From $\left( 3 \right)$ and $\left( 4 \right)$ , we get,

${\left( \dfrac{4x-3}{8} \right)}^{2} = \dfrac{5}{4} x$

Solving for $x$ , we get,

$x = \dfrac{13 \pm 4\sqrt{10}}{4}$

From $\left( 4 \right)$ , we have,

$\sin^{2} \theta \cos^{2} \theta = \dfrac{5}{4} x$

$\Longrightarrow x = \dfrac{4}{5} \sin^{2} \theta \cos^{2} \theta$

$\therefore x$ can have a maximum value of $\dfrac{1}{5}$ . $\left( Why? \right)$

So, from the values of $x$ we got upon solving the quadratic equation only $x = \boxed {\dfrac{13 - 4\sqrt{10}}{4}}$ satisfies the criteria.

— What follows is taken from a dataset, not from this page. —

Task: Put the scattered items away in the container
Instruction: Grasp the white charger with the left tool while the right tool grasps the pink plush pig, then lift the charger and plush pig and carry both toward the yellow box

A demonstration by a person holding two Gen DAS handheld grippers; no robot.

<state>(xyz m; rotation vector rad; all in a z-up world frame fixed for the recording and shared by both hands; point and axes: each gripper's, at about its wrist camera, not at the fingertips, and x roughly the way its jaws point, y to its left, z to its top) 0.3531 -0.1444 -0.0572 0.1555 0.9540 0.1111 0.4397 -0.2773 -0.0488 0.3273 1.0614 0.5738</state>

One way to solve it would be to solve for $\theta$ . I used a different technique and got a bit lucky.

$(1-sin^{2}\theta)(1-cos^{2}\theta) = (1-sin\theta)(1+sin\theta)(1-cos\theta)(1+cos\theta)$

$(cos^{2}\theta)(sin^{2}\theta)$ = $\frac{5}{4}(1-sin\theta)(1-cos\theta)$

$\frac{4}{5}(cos^{2}\theta)(sin^{2}\theta)$ = $(1-sin\theta)(1-cos\theta)$

Since $sin\theta$ and $cos\theta$ can be no larger than $1$ , LHS can be no larger than $\frac{4}{5}$ . As it turns out, there is only one option in the list that is smaller than $\frac{4}{5}$

Let (1-sinx)(1-cosx) = y

1-sinx-cosx+sinxcosx=y

We are given 1+sinx+cosx+sinxcosx = 5/4

Subtract these to get 5/4 - y = 2(sinx+cosx)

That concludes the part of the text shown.